> [THE TASK]: Task for the records below: count the lines that contain the word "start" and give only that number.

> [Source records]:
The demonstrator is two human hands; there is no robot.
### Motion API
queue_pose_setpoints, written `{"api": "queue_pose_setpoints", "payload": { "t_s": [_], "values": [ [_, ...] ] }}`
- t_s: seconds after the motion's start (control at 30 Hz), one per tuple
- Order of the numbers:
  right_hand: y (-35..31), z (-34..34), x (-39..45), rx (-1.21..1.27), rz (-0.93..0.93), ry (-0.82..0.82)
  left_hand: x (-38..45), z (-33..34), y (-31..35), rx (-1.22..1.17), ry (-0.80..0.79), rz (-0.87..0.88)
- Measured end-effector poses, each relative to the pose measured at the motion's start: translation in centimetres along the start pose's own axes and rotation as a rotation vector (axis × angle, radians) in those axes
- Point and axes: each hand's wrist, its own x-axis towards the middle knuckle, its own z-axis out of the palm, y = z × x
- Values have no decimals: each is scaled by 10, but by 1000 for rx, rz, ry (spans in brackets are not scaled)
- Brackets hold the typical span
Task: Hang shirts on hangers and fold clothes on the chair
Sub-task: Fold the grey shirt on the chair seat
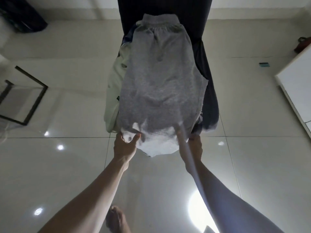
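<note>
Grey shorts (161,84) spread over the clothes pile on the dark chair (208,91).
Left hand (125,147) and right hand (195,146), apart, each pinch the near hem.

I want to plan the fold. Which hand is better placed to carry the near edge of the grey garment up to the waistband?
Probably the left hand: it visibly pinches the grey garment at its near hem. The right hand is half hidden under the cloth, so its grip is unclear.
</note>
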Motion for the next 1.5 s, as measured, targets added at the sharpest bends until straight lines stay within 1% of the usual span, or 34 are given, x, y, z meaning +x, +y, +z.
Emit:
{"api": "queue_pose_setpoints", "payload": {
  "t_s": [0.07, 0.2, 0.27, 0.4, 0.53, 0.63, 0.7, 0.77, 0.87, 0.97, 1.0, 1.07, 1.17, 1.2, 1.27, 1.33, 1.43, 1.5],
  "values": [
    [18, 4, 5, 21, -31, -89, 5, 2, -13, -30, -54, 10],
    [43, 10, 23, 52, -26, -232, 17, 6, -27, -74, -200, 10],
    [55, 13, 32, 38, -66, -302, 24, 7, -35, -46, -256, 60],
    [79, 19, 38, -13, -140, -390, 32, 9, -59, -36, -295, 111],
    [109, 23, 29, -105, -74, -485, 24, 8, -87, 56, -331, 54],
    [123, 15, 12, -202, -57, -551, 9, -6, -105, 142, -381, -67],
    [125, 3, -8, -205, -34, -588, -9, -20, -114, 184, -439, -145],
    [128, -10, -28, -191, -4, -617, -33, -32, -121, 159, -469, -168],
    [131, -31, -61, -169, -6, -667, -77, -51, -125, 61, -449, -143],
    [127, -57, -101, -163, 39, -739, -123, -72, -125, -34, -430, -148],
    [125, -63, -113, -151, 63, -752, -134, -78, -124, -53, -446, -163],
    [115, -77, -136, -106, 74, -732, -161, -93, -117, -60, -502, -210],
    [86, -102, -165, 14, 85, -664, -198, -114, -95, -41, -629, -278],
    [78, -111, -174, 41, 89, -676, -209, -120, -88, -59, -652, -306],
    [57, -134, -194, 16, 80, -742, -237, -130, -64, -106, -641, -326],
    [43, -149, -212, -1, 71, -757, -259, -135, -46, -135, -597, -302],
    [8, -170, -238, 107, 57, -648, -290, -153, -14, -180, -549, -283],
    [-14, -183, -255, 175, 83, -634, -312, -164, 5, -212, -591, -309]
  ]
}}
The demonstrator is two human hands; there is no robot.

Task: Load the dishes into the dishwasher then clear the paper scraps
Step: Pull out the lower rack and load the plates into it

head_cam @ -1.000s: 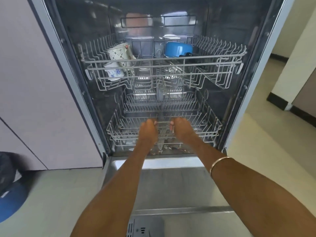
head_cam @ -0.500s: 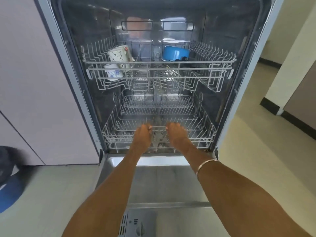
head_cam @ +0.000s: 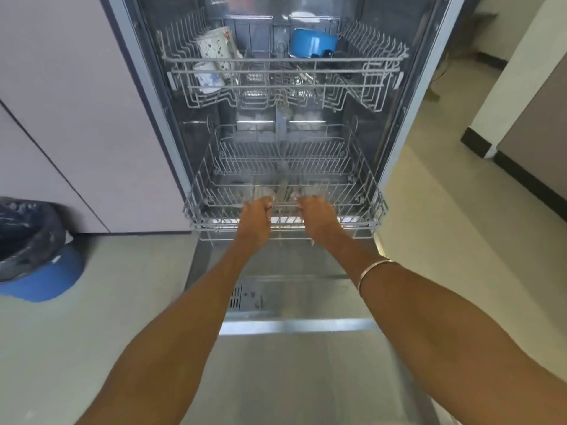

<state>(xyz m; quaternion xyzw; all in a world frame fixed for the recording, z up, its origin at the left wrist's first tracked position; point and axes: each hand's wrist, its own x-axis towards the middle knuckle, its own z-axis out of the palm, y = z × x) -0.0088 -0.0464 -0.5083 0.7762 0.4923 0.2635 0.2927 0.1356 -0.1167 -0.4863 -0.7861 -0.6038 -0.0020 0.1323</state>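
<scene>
The dishwasher stands open with its door folded down flat toward me. My left hand and my right hand both grip the front rail of the lower rack, which holds no dishes and juts partly out over the door. The upper rack holds two patterned white mugs on its left and a blue bowl at the back middle. A thin bangle circles my right wrist.
Pale cabinet fronts fill the left. A blue bin lined with a dark bag stands on the floor at the left. To the right lies tiled floor and a wall with a dark skirting.
Both hands have drawn the lower rack toward me; its front now overhangs the door's hinge edge. The view has tipped down, showing more of the door and bin.
</scene>
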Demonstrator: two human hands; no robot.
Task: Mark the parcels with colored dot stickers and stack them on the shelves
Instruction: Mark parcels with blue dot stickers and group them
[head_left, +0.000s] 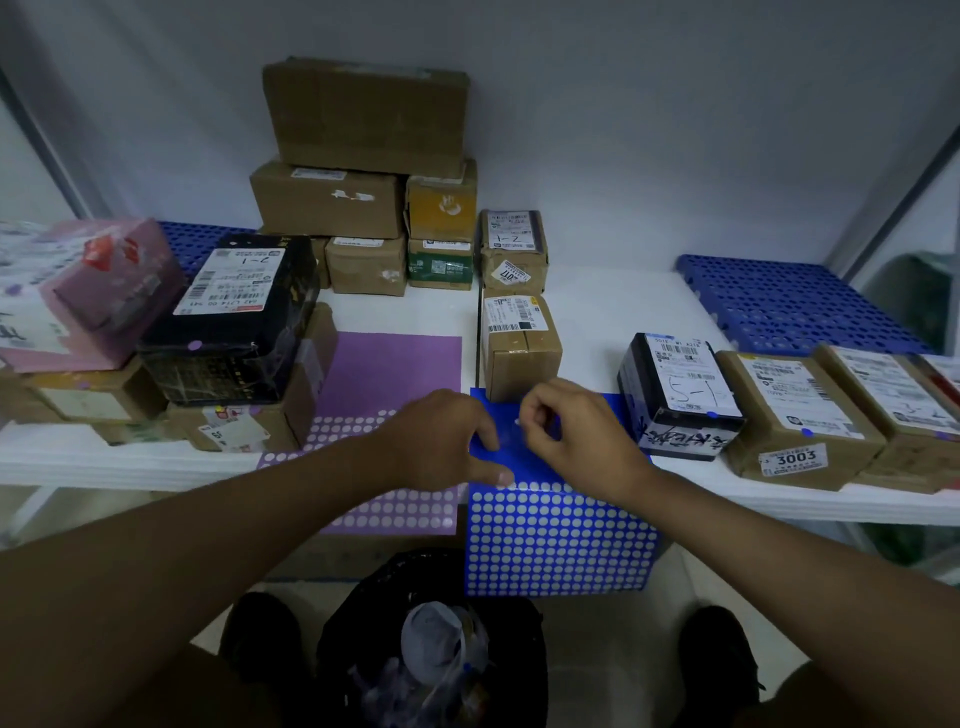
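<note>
A blue dot-sticker sheet (558, 540) hangs over the front edge of the white shelf (613, 312), with many dots peeled off its lower part. My left hand (441, 436) presses the sheet's left edge with thumb and fingers. My right hand (571, 431) has its fingers curled and pinches at the sheet's upper part. Beside it on the left lies a purple dot-sticker sheet (395, 374). A small brown parcel (519, 343) stands just behind the blue sheet. To the right stands a black parcel (680, 395) with a blue dot.
Brown parcels (363, 171) are stacked at the back wall. On the left sit a black box (234, 317) and a pink parcel (83, 291). Flat brown parcels (795, 415) lie on the right near a blue perforated mat (795, 301). A black bin bag (431, 644) stands below.
</note>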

> [ANSWER TO THE EXERCISE]: 2